- [Exercise]: Type again, exactly, the lines below from the start through the line that includes "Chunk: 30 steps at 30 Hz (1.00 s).".
------------------------------------------------------------
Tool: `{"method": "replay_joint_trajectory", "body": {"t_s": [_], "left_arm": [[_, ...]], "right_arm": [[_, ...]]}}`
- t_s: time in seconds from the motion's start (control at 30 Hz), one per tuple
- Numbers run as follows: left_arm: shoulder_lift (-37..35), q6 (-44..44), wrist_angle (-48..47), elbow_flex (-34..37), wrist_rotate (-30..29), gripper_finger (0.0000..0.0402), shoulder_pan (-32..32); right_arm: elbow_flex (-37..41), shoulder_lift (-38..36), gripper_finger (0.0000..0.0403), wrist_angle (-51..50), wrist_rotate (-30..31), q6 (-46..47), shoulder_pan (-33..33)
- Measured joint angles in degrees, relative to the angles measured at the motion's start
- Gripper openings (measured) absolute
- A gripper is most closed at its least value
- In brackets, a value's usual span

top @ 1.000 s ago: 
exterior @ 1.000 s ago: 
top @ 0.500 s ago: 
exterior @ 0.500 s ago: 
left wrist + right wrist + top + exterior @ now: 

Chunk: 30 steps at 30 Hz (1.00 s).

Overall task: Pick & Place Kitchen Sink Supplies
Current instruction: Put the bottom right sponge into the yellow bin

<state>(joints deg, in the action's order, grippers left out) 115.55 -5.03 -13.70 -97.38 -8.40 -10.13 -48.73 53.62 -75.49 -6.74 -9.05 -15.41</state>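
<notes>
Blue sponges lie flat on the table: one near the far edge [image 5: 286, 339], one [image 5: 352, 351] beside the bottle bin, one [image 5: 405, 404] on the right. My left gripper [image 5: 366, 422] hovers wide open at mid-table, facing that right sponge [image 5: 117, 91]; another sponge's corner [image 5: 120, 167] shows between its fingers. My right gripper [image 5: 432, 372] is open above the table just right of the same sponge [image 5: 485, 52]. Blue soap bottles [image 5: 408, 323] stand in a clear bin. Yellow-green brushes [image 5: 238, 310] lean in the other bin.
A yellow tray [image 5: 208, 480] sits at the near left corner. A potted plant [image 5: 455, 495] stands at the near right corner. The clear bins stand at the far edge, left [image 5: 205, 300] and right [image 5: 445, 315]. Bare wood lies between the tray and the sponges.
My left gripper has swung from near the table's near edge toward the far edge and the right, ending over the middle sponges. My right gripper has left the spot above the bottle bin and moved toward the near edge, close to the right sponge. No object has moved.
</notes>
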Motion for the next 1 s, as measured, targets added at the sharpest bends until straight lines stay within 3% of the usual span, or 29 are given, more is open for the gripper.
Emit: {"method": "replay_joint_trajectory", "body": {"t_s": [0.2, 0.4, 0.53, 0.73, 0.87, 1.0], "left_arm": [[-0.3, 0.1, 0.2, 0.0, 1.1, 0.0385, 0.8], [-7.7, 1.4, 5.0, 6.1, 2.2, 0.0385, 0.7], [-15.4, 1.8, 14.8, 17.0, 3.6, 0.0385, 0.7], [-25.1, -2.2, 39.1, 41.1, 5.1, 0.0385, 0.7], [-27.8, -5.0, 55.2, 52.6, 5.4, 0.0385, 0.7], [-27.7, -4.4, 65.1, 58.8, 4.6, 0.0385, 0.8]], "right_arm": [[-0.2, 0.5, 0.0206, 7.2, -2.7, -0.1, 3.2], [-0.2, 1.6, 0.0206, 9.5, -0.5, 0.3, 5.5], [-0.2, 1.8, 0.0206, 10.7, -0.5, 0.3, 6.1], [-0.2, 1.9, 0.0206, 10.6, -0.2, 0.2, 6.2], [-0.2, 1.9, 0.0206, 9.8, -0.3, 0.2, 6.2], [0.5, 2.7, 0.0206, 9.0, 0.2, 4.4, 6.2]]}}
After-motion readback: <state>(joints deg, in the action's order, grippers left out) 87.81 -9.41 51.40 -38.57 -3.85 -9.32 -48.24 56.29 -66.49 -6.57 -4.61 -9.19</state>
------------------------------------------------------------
- [Answer area]:
Tool: `{"method": "replay_joint_trajectory", "body": {"t_s": [_], "left_arm": [[_, ...]], "right_arm": [[_, ...]]}}`
- t_s: time in seconds from the motion's start (control at 30 Hz), one per tuple
- Numbers run as follows: left_arm: shoulder_lift (-37..35), q6 (-44..44), wrist_angle (-48..47), elbow_flex (-34..37), wrist_rotate (-30..29), gripper_finger (0.0000..0.0402), shoulder_pan (-32..32); right_arm: elbow_flex (-37..41), shoulder_lift (-38..36), gripper_finger (0.0000..0.0403), wrist_angle (-51..50), wrist_rotate (-30..31), q6 (-46..47), shoulder_pan (-33..33)
- Measured joint angles in degrees, relative to the angles measured at the motion's start
- Gripper openings (measured) absolute
- A gripper is most closed at its least value
- In brackets, a value's usual span

top @ 1.000 s ago: 
exterior @ 1.000 s ago: 
top @ 0.500 s ago: 
exterior @ 0.500 s ago: 
left wrist + right wrist + top + exterior @ now: 

Chunk: 30 steps at 30 Hz (1.00 s).

This exercise requires no further work.